Case law tells us that there is not usually considered to be an inherent protected Article 8 family life between adults, such as an adult child and his or her parent or two adult siblings, at least for immigration settlement purposes. See Advic and other domestic cases that have followed it, such as ZB (Pakistan) [2009] EWCA Civ 834 and PT (Sri Lanka) [2016] EWCA Civ 612.

Beyond mere relationships

The approach of the old family visit regulations was exhaustively to list who was meant by family and then simply limit the right of appeal on that basis. Such a rigid legal or blood relationship approach is probably not the right one when it comes to a human rights assessment. Other factors might be relevant.

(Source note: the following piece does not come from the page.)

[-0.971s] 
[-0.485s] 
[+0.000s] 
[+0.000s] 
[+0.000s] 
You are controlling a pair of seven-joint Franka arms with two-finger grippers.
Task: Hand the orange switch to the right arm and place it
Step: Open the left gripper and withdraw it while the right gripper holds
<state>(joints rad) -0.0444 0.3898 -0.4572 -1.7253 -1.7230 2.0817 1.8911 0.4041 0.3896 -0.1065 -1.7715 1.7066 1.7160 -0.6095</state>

Relationship alone might be sufficient in some cases, such as spouse visits or parent-child visits. Visits of grandparents to the UK or siblings to see one another might be sufficient alone or might need something extra. In any case it would certainly be a good idea to include evidence as to why the visit is important at a subjective level to the people concerned.

Visits by de facto adopted children or extended relatives who grew up together or step children would arguably also potentially engage human rights protection.

We might well need to look at the individual facts of the case and the strength, depth and quality of relationship.

Permanent vs temporary

The fact is that much Article 8 jurisprudence arises from settlement cases, where the Home Office has been able to argue there is a strong public interest in people not falling within the Immigration Rules not being admitted. There have to be strong human rights arguments in such a person’s favour for a refusal of residence decision to be disproportionate.

The arguments are very different in the context of visits to the UK where a person is not being permanently admitted, here forever more simultaneously to steal our jobs and women, claim benefits, go on crime sprees, not integrate into society and so on (according to The Daily Mail and the government).

Although there are barriers to successfully arguing that human rights are engaged at all in visit situations, if human rights are found to be engaged then the arguments on proportionality are quite different in the context of visits.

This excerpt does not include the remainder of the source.